Repeat exactly, and only, the lines from the one containing "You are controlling" through the last line of the data below.

-*-

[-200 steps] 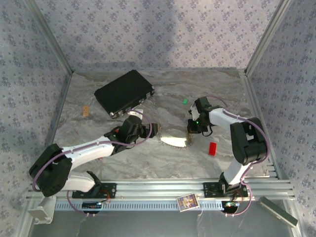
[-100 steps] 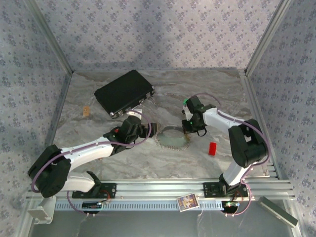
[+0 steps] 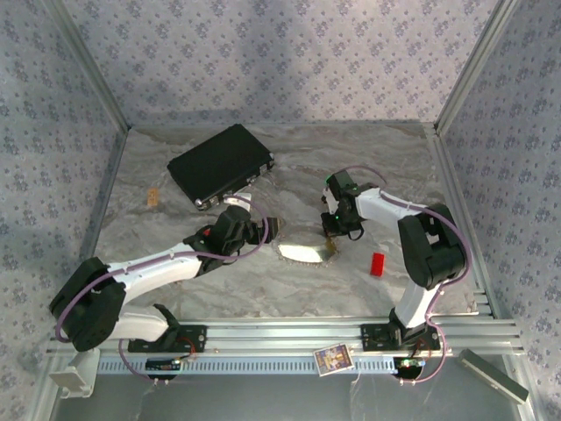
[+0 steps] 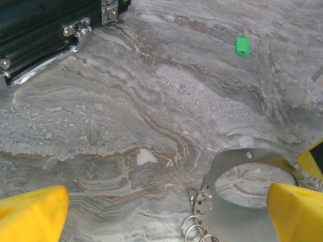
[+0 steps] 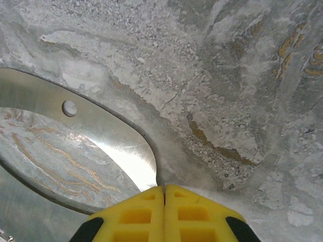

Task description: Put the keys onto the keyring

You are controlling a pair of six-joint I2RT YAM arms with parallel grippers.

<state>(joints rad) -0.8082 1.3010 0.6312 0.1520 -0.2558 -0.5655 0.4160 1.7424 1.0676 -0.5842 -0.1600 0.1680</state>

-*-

### SOLUTION:
You are controlling a pair of six-joint I2RT YAM arms with parallel grippers.

<state>(joints rad) -0.8082 1.3010 0.6312 0.1520 -0.2558 -0.5655 0.4160 1.7424 1.0676 -0.5842 -0.1600 0.1680</state>

The exercise is done; no more work remains.